The orange knobby star, Echinaster echinophorus, is a species of sea star found in the Caribbean Sea and along the Atlantic coast of South America.

==Description==
It is a small species with a diameter of up to 7 cm. It has a small central disc and five spatulate arms, tapering very little and with rounded tips. The arms are oval in cross section and on the aboral (upper) side have one or two rows of bluntly conical spines, and more rows of spines on the sides of the arms and on the oral (under) surface, on either side of the ambulacral grooves. The colour is usually some shade of red or orange.
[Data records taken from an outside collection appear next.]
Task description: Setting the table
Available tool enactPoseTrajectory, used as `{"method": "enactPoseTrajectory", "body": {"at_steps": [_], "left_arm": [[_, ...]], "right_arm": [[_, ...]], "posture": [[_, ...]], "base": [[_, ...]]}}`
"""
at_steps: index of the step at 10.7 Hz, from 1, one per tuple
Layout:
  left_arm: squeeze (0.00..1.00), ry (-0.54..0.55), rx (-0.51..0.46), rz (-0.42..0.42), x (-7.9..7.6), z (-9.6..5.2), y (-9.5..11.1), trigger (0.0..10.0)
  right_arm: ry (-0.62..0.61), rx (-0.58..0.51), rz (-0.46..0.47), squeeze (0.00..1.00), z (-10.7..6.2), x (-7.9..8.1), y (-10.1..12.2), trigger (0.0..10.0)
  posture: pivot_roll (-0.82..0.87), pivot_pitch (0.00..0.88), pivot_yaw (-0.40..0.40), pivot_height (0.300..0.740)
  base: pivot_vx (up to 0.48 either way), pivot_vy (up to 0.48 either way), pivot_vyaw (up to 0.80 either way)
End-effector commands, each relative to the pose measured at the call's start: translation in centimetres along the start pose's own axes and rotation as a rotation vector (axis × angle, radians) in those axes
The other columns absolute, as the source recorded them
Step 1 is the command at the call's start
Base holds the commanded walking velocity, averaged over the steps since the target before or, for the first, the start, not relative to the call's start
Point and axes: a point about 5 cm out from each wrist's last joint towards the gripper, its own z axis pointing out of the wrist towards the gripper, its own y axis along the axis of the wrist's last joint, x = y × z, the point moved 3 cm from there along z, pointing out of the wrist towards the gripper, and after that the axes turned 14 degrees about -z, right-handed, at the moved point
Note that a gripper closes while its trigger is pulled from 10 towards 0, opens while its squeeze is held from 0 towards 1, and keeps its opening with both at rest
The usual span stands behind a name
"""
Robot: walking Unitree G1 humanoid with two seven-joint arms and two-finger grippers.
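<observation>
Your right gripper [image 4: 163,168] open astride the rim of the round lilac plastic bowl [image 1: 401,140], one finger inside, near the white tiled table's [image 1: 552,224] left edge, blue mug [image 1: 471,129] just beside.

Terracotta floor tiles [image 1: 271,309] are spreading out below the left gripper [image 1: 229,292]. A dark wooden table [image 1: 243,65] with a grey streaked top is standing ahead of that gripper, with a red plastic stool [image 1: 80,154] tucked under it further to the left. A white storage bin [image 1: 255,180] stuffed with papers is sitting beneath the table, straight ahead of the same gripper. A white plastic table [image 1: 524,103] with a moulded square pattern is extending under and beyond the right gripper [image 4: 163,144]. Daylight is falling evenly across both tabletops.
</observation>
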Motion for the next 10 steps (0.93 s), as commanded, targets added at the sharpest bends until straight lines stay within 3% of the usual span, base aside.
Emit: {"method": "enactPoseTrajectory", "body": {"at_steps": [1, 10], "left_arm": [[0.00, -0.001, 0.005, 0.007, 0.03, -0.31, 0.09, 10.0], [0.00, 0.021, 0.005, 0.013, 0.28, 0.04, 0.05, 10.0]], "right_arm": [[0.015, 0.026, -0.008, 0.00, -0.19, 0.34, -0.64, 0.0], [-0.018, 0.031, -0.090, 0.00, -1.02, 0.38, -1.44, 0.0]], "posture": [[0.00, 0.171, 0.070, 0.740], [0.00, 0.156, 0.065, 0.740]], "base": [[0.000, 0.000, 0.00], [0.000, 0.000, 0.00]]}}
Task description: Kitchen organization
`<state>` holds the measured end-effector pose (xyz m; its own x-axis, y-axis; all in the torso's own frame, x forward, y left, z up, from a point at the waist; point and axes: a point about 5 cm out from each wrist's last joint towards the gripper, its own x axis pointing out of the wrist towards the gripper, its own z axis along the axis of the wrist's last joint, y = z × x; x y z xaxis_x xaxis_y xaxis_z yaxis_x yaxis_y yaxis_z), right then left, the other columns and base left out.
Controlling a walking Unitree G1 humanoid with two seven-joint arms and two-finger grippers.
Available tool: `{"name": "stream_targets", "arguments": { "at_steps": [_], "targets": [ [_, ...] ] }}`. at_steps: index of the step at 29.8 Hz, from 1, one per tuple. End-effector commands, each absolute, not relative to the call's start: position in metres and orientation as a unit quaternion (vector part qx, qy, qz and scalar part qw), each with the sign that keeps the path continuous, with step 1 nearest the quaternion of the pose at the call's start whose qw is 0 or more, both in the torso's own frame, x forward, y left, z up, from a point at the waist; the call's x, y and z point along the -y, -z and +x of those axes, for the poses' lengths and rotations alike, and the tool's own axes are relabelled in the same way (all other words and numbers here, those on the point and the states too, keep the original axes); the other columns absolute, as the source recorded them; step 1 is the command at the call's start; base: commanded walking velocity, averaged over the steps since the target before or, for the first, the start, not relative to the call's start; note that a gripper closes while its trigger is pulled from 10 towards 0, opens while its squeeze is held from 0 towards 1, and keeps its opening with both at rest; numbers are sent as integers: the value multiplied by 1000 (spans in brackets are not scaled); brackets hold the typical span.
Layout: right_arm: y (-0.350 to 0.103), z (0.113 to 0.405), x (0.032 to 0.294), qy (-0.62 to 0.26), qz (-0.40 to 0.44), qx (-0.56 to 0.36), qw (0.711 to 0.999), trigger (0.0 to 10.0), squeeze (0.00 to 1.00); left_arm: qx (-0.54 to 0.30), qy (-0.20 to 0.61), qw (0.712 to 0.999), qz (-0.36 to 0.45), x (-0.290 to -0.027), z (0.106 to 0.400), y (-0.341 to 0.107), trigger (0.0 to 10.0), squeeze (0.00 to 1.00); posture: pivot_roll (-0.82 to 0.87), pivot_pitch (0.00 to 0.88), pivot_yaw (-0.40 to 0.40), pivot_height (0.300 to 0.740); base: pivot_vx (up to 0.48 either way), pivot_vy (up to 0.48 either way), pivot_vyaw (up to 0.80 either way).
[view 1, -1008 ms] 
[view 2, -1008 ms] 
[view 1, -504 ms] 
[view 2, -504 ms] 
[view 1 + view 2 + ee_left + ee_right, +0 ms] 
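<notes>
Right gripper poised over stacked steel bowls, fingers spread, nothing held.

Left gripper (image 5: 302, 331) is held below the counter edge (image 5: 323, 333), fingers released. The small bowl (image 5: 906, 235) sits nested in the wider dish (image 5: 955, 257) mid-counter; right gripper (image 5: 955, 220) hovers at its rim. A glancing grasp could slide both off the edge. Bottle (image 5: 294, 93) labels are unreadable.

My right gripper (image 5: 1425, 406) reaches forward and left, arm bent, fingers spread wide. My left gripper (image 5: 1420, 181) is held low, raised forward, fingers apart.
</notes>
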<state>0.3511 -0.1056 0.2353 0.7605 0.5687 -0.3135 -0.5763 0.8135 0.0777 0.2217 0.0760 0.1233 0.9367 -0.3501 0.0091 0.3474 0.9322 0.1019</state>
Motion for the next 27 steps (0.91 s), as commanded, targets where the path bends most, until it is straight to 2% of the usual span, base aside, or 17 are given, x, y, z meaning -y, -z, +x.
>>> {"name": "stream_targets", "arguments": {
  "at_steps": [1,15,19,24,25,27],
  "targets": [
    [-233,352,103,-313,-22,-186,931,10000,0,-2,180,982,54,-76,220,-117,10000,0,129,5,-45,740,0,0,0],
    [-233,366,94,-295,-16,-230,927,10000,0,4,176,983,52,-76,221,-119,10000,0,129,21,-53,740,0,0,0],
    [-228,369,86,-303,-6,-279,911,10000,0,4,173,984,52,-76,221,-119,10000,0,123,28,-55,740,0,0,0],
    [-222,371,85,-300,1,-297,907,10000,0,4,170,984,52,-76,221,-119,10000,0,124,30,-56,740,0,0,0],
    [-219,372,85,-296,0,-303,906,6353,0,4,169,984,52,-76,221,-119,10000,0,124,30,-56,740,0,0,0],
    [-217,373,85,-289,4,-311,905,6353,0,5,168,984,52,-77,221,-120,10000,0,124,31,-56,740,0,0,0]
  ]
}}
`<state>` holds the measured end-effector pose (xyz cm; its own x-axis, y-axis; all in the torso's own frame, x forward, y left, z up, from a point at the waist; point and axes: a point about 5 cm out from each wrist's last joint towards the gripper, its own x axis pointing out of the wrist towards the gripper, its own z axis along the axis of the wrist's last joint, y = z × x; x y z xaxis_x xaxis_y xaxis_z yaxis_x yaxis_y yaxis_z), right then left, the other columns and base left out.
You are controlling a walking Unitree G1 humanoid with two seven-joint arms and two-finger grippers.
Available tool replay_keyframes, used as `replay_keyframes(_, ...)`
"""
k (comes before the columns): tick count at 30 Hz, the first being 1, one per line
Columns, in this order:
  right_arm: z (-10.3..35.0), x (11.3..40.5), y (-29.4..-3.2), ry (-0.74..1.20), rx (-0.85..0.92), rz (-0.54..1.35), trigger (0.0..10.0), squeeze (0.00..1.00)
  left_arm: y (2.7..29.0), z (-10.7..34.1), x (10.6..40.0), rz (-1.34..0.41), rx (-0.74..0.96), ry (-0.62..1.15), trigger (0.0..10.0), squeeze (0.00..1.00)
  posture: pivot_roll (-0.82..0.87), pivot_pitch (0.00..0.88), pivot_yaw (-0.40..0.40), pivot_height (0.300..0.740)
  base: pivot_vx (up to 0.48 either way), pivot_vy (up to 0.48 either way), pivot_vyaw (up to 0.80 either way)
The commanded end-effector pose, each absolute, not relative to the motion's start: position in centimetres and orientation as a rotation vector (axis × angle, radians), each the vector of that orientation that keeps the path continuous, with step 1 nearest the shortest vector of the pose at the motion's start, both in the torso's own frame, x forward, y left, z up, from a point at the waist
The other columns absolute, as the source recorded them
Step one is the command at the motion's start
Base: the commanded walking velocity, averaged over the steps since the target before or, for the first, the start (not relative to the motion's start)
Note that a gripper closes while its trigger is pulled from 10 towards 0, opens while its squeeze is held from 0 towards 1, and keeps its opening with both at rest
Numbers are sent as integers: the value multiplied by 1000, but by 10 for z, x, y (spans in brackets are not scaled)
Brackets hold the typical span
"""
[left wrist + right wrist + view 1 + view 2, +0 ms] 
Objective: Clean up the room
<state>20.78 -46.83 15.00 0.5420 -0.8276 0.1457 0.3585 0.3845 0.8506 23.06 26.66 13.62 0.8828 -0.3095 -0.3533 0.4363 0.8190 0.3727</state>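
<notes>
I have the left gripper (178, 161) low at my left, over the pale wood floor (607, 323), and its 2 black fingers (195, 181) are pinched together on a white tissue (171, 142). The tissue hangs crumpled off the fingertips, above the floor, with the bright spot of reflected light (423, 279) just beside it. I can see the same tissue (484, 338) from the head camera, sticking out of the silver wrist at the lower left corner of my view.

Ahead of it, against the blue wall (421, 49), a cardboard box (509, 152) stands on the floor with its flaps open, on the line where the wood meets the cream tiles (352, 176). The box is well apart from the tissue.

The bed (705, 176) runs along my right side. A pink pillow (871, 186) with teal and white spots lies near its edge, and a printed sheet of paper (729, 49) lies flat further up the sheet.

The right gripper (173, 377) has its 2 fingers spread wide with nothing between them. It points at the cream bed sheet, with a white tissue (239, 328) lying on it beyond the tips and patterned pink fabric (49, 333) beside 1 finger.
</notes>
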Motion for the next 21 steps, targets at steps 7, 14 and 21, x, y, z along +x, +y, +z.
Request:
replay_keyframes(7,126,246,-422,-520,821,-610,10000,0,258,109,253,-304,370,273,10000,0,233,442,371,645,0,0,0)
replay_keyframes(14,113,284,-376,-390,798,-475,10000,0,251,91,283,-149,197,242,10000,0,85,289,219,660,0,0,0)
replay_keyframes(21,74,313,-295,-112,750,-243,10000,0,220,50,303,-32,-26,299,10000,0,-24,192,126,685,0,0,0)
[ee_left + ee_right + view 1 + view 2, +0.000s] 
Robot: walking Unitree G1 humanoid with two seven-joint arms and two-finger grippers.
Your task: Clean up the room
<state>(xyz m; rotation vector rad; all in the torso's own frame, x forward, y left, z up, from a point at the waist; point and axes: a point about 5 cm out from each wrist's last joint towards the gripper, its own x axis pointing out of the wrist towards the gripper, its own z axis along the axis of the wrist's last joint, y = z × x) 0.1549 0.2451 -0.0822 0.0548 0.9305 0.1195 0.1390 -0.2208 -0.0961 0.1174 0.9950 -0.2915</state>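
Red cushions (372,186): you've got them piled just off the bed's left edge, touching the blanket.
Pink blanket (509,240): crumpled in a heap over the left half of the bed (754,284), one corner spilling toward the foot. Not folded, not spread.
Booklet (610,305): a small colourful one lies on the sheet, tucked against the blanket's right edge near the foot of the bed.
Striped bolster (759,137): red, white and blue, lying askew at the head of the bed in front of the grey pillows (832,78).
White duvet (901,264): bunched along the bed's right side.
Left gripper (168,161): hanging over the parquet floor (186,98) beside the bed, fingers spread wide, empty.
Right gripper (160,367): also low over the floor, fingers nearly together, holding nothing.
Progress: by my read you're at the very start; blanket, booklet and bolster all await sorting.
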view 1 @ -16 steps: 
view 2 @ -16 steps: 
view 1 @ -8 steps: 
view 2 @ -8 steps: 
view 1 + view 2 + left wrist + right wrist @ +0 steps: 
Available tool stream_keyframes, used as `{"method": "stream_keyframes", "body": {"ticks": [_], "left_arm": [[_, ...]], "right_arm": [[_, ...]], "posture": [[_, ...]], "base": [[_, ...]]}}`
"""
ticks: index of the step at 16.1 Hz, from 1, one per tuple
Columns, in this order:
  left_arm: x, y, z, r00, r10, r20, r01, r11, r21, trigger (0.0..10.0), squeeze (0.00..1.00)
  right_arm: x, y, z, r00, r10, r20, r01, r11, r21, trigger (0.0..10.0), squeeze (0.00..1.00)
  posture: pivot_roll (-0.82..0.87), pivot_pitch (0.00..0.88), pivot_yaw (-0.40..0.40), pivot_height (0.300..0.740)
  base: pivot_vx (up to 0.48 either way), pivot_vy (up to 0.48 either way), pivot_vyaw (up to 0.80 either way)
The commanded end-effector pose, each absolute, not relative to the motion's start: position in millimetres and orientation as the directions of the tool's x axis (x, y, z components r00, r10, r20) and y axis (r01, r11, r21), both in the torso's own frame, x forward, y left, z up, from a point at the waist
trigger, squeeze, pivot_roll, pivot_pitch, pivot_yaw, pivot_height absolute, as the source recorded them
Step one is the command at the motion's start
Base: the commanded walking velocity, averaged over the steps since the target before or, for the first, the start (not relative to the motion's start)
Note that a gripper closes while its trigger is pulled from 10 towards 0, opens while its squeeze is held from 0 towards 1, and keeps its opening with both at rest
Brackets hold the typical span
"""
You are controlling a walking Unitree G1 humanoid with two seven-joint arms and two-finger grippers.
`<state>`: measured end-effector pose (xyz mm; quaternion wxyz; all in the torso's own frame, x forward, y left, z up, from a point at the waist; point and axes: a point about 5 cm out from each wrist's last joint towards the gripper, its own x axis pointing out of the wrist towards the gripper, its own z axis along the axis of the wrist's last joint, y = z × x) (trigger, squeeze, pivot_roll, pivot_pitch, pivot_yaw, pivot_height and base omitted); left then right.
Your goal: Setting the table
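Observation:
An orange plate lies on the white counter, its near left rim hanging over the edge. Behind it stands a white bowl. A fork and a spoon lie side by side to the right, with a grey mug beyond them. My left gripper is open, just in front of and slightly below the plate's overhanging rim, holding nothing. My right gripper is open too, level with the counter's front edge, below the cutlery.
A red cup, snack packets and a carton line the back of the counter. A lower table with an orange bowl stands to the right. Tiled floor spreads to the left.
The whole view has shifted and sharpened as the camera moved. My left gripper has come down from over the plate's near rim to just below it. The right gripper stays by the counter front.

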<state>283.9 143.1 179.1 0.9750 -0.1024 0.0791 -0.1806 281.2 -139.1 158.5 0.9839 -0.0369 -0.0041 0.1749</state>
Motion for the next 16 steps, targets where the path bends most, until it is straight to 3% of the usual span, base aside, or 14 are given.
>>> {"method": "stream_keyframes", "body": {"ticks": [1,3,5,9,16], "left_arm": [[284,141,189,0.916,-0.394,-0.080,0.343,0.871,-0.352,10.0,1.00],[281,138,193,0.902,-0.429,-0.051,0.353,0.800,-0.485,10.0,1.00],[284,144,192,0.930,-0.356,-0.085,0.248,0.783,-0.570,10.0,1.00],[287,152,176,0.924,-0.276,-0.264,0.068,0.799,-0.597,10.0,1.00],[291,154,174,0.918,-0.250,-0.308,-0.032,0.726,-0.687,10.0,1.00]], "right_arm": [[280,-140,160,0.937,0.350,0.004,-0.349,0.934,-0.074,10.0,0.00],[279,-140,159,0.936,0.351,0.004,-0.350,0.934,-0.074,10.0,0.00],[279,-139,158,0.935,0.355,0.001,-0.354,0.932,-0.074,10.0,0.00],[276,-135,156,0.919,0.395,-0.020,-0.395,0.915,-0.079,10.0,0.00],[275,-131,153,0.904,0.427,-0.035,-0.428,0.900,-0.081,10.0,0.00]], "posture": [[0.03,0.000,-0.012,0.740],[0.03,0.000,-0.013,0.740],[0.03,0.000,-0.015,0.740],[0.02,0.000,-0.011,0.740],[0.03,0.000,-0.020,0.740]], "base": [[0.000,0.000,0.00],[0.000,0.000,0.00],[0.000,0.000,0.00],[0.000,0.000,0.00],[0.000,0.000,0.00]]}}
==Distribution and habitat==
Echinaster echinophorus is found in shallow water in Florida, the Caribbean Sea, the Bahamas, Venezuela, and northern Brazil at depths ranging from 24 to 73 m and at a sea temperature of about 27 °C (8 °F). It occurs on reefs, rocks, and areas of coral rubble and sometimes among mangroves.

==Biology==
In Florida, Echinaster echinophorus spawns in late spring and early summer. Two types of egg are produced, some being dark-coloured and planktonic while others are bright orange and immediately sink to the seabed. These soon start to develop into modified brachiolaria larvae, which have larval arms and attach with a sucker. By day seven they have two pairs of tube feet and begin to move around. The development of the pelagic eggs takes place much more slowly.

==Research==
A study testing secondary metabolites obtained from Echinaster echinophorus found an extract from its tissues showed activity against Leishmania amazonensis, the protozoan parasite causing the tropical skin disease leishmaniasis, and it was not toxic to the mice on which it was tested.

Orange knobbly stars feed on many species of sponges, but the red tree sponge (Haliclona compressa) contains certain secondary metabolites that prevent the starfish from eating it.